> [Your assignment]:
Everything from the line containing "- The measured" through the line containing "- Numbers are" in the listing below should be copied exactly, and nothing more.

> [Supplied material]:
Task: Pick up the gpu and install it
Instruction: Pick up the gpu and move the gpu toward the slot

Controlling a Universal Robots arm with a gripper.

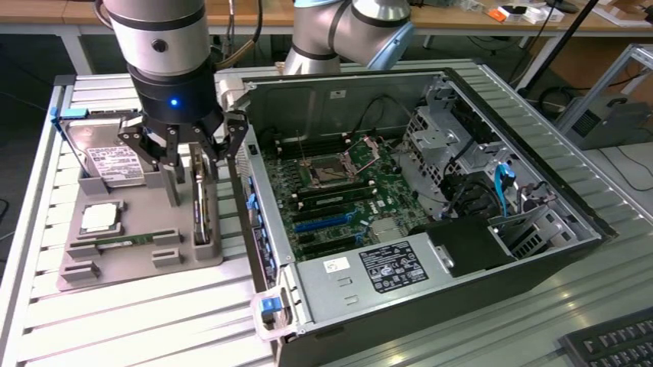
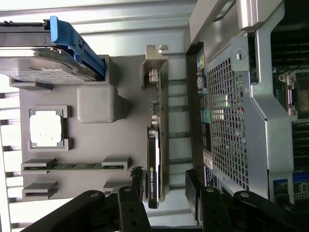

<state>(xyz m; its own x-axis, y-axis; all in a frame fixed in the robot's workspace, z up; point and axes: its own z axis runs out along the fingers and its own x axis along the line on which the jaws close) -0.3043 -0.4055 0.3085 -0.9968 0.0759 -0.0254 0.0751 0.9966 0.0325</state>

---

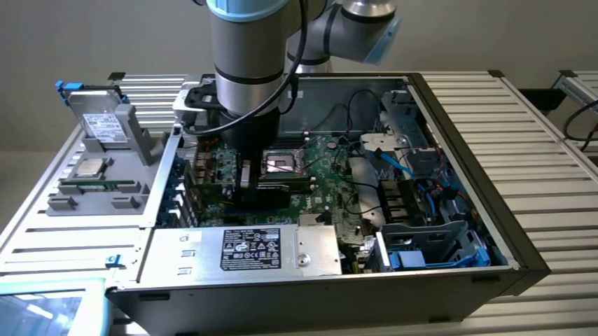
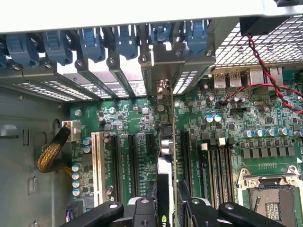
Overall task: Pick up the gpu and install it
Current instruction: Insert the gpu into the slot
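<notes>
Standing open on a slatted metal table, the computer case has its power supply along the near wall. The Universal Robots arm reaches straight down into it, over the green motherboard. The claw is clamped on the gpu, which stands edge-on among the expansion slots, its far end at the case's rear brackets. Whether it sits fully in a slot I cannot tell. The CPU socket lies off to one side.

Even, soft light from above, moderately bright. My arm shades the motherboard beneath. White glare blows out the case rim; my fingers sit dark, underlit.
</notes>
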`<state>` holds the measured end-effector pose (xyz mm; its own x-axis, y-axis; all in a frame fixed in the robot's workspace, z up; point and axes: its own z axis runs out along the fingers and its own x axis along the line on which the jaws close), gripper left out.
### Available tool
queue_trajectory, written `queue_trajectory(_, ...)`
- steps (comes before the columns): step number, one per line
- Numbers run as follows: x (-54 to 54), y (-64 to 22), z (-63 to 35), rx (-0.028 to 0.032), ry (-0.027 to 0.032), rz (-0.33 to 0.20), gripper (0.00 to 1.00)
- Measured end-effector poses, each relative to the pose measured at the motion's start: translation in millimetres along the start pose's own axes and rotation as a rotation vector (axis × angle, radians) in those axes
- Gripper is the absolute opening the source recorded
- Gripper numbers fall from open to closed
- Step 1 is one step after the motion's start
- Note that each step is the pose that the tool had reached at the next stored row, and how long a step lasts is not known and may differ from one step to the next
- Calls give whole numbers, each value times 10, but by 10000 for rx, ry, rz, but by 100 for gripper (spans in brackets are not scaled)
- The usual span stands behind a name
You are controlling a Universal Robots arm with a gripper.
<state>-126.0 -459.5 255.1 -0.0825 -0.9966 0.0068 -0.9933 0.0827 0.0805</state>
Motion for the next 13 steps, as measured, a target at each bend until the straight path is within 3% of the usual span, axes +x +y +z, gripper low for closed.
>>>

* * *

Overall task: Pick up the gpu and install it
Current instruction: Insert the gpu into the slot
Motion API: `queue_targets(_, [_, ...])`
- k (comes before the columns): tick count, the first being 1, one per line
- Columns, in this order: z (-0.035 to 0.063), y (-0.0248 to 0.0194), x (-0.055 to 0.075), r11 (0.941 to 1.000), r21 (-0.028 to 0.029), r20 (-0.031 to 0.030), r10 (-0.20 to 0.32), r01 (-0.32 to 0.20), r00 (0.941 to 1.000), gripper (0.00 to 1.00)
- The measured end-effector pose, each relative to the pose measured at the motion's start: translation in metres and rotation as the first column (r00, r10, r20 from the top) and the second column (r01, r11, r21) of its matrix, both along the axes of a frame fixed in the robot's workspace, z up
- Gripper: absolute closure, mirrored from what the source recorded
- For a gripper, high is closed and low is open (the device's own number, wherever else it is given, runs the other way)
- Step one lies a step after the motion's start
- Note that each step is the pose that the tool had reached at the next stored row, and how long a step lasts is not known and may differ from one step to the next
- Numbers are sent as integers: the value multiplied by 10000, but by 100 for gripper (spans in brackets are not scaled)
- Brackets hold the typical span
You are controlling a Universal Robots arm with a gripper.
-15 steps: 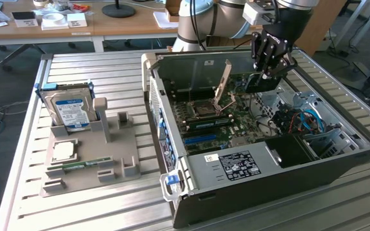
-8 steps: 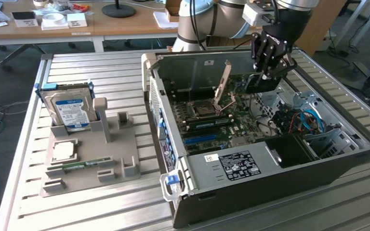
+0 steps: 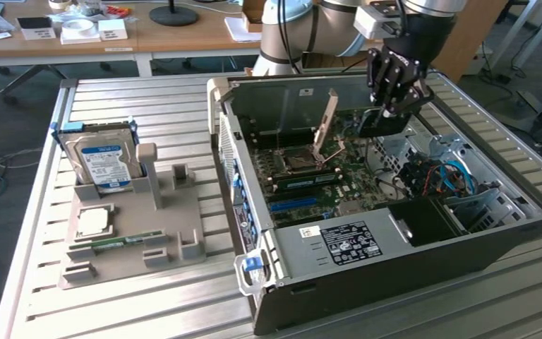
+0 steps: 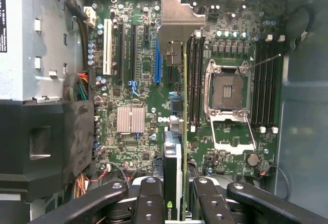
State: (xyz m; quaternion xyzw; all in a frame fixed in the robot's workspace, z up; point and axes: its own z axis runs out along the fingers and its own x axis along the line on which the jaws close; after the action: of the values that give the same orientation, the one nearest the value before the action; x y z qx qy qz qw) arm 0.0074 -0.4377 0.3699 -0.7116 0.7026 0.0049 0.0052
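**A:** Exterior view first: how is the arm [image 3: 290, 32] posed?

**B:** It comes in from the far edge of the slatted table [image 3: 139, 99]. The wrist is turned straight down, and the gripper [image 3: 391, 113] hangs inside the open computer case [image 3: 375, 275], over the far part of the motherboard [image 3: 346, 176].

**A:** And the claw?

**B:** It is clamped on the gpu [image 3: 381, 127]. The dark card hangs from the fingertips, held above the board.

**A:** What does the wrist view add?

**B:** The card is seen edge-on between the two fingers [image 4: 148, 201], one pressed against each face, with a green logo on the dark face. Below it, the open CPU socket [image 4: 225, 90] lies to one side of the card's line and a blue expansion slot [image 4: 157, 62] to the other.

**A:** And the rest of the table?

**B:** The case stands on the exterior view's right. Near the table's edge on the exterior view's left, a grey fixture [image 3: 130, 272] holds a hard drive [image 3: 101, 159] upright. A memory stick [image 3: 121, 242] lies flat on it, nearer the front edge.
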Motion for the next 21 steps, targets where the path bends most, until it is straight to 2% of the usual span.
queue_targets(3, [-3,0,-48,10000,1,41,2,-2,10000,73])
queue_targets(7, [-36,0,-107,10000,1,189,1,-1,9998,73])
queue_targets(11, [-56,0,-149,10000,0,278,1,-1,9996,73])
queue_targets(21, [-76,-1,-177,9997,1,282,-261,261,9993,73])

> [Solved exercise]:
- The measured end-effector pose, each relative to the pose measured at the motion's start: translation in metres and rotation as the first column (r00, r10, r20 from the top) and the second column (r01, r11, r21) of its matrix, both along the axes of a frame fixed in the robot's workspace, z up
- Gripper: absolute closure, mirrored from what the source recorded
- For a gripper, high is closed and low is open (the device's own number, wherever else it is given, runs the other way)
- Step one lies a step after the motion's start
- Note that each step is the pose that the tool had reached at the next stored row, and how long a step lasts is not known and may differ from one step to the next
- Numbers are sent as integers: the value multiplied by 10000, but by 100 for gripper (spans in brackets are not scaled)

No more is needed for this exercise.